For my internship over the past several months I’ve been working in the Marketing Science department and part of my job has been getting data into MS Access and generating reports. This involves getting lists of prospects from various data sources. This was usually a pretty simple feat involving some basic SQL queries. However, sometimes I was handed data such as addresses that didn’t match any standard format used by IT. In the worst case the data was provided in a pdf which meant I could only export it to a non-delimited text file. I found that I really needed a couple generic regular expression functions to parse out fields to import into MS Access. I found some .xla examples online but I really wanted an easier to use, more extensive, and portable library. I also wanted to include a few basic patterns for so it wasn’t necessary to re-invent the wheel every time.
So, I created a simple Excel Add-In Regular Expressions.xla that adds several custom functions to implement the standard VBScript regular expressions.
Installation & Use
Step 1: After downloading Regular Expressions.xla you can enable it by navigating to Tools >> Add-Ins.
Step 2: In the dialog that appears click Browse and select Regular Expressions.xla in the directory you downloaded it to. After enabling the Add-In you can disable it at any time by reopening this dialog and un-checking the box.
Step 3: To Insert a function select a cell and click the button to bring up the dialog. All of the functions and pre-defined regular expression patterns will be listed under the Regular Expressions category.
Function Descriptions
- xREPLACE: Replace all portions of the search text matching the pattern with the replacement text.
- xMATCHES: Find and return the number of matches to a pattern in the search text.
- xMATCH: Find and return an instance of a match to the pattern in the search text. MatchIndex may be used in the case of multiple matches.
- xMATCHALL: Find and return a comma-separated list of all matches to the pattern in the search text.
- xGROUP: Find and return a group from within a matched pattern.
- xSTARTSWITH: Returns true or false if the search text starts with the pattern.
- xENDSWITH: Returns true or false if the search text ends with the pattern.
Parameter Descriptions
- pattern (text): the regular expression to use to match. Regular Expression Syntax
- searchText (text): the text to search for a match.
- replacementText (text): the string to replace the matched portion of the string with.
- ignoreCase (true/false): Set to false for a case-sensitive match.
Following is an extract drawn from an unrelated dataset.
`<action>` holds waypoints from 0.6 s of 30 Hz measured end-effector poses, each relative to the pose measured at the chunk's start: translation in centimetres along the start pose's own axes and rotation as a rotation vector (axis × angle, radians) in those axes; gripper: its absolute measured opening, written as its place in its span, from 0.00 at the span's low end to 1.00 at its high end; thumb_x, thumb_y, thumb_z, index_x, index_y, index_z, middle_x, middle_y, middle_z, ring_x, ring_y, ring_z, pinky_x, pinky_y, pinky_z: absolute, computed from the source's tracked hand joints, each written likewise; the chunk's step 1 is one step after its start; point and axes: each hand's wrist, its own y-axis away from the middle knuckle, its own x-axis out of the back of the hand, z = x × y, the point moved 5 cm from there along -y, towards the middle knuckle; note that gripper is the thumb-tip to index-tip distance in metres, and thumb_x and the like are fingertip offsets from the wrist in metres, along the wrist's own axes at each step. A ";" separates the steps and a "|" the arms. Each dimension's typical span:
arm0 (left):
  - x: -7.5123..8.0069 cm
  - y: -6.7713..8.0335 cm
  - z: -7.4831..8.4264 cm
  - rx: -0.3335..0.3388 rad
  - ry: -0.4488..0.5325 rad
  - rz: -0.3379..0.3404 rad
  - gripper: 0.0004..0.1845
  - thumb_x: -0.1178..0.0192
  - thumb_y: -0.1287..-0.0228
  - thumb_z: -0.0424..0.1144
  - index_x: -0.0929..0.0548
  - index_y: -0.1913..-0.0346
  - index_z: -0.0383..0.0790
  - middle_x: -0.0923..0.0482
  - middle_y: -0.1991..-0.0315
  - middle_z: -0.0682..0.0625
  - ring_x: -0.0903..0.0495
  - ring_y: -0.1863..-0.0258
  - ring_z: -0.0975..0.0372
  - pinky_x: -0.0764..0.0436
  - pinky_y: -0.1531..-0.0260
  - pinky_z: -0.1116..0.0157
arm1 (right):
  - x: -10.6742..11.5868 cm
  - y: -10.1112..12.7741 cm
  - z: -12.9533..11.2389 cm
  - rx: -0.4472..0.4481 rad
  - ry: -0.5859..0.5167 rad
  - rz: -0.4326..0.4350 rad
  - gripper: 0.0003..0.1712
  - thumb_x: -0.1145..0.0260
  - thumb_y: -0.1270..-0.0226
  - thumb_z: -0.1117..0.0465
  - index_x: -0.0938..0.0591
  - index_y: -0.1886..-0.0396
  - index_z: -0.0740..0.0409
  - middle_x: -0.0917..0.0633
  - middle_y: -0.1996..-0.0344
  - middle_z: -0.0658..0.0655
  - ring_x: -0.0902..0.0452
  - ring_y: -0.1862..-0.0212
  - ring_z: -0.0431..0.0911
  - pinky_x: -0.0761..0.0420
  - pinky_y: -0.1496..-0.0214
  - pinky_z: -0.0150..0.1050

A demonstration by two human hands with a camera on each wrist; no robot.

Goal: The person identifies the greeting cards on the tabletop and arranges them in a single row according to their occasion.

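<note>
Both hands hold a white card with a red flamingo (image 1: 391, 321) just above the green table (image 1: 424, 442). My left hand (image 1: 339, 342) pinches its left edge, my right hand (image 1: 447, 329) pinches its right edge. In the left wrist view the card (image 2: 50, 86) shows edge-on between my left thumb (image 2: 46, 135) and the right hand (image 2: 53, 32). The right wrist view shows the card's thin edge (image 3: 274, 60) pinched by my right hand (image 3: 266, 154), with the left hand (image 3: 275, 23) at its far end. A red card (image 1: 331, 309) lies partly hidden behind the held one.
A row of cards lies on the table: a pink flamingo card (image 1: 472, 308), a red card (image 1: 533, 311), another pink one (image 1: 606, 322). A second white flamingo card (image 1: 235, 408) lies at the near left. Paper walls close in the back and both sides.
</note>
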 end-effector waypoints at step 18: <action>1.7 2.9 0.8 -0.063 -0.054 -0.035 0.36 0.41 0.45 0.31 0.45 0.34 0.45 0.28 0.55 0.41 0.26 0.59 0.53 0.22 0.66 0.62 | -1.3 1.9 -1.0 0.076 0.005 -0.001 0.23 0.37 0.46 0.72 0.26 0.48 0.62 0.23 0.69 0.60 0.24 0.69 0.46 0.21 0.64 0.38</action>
The default value is true.
- matchIndex (integer): When multiple matches are found, which one should be returned (1+)
- group (integer): Which subgroup (section within parenthesis) of the regular expression should be returned.
So far I have added basic regular expressions for matching phone numbers, 5 & 9 digit zip codes, emails, and urls. If you have any other useful, generic patterns you can send them to me at: contact@malcolmp.com and I may add them. I used a standard GNU license for this so you are free to re-distribute it and I’d appreciate you letting me know of any improvements so I can add them myself.
Download: Regular Expressions.xla
Thanks for this. I only have a little problem – every time I quit Excel I am asked if I would like to save ‘Regular Expressions.xla’. What do I do wrong?
Oh, I see why it does that now. You did nothing wrong. I uploaded a new version. Just re-download it and it shouldn’t prompt you anymore. Thanks!
This saved a lot of time for me. Thanks for posting it!
Waoo Thanks a Lot, what a great solution. It Works smoothly.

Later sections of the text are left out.